Leo Donnellan

Personal information
- Full name: Leo John Donnellan
- Date of birth: 19 January 1965 (age 61)
- Place of birth: Willesden, England
- Height: 5 ft 10 in (1.78 m)
- Position: Midfielder

Youth career
- 1982–1984: Chelsea

Senior career*
- Years: Team / Apps / (Gls)
- 1984–1985: Chelsea / 0 / (0)
- 1984: → Leyton Orient (loan) / 6 / (0)
- 1985–1990: Fulham / 54 / (4)
- Farnborough Town
- Wealdstone
- Hendon

International career
- 1983: Republic of Ireland U18 / 1 / (0)
- 1985: Republic of Ireland U21 / 1 / (0)

= Leo Donnellan =

Irish former footballer

Leo John Donnellan (born 19 January 1965) is an Irish former footballer who played professionally for Fulham as a midfielder.

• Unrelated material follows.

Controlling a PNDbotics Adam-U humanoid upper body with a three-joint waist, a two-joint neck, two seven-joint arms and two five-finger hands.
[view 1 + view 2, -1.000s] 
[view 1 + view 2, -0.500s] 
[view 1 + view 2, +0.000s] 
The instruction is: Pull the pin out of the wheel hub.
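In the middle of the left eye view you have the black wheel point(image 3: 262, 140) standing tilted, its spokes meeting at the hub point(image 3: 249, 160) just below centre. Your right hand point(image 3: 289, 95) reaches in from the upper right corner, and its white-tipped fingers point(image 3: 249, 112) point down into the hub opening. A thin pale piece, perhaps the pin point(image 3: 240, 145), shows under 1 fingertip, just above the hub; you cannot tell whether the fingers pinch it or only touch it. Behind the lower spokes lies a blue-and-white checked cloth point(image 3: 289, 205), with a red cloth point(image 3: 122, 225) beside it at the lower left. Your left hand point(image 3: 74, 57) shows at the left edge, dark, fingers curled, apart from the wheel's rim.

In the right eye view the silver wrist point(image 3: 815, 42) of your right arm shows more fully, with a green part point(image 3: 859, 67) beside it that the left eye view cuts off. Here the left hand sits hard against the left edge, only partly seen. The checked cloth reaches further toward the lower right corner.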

He was also capped by the Republic of Ireland Under 18 and Republic of Ireland Under 21 sides in 1983 and 1985.

==Personal life==
Donnellan is the father of Leo Donnellan Jr who played for Enfield Town and Shaun Donnellan, who plays for Livingston and the brother of fellow professional footballer Gary Donnellan.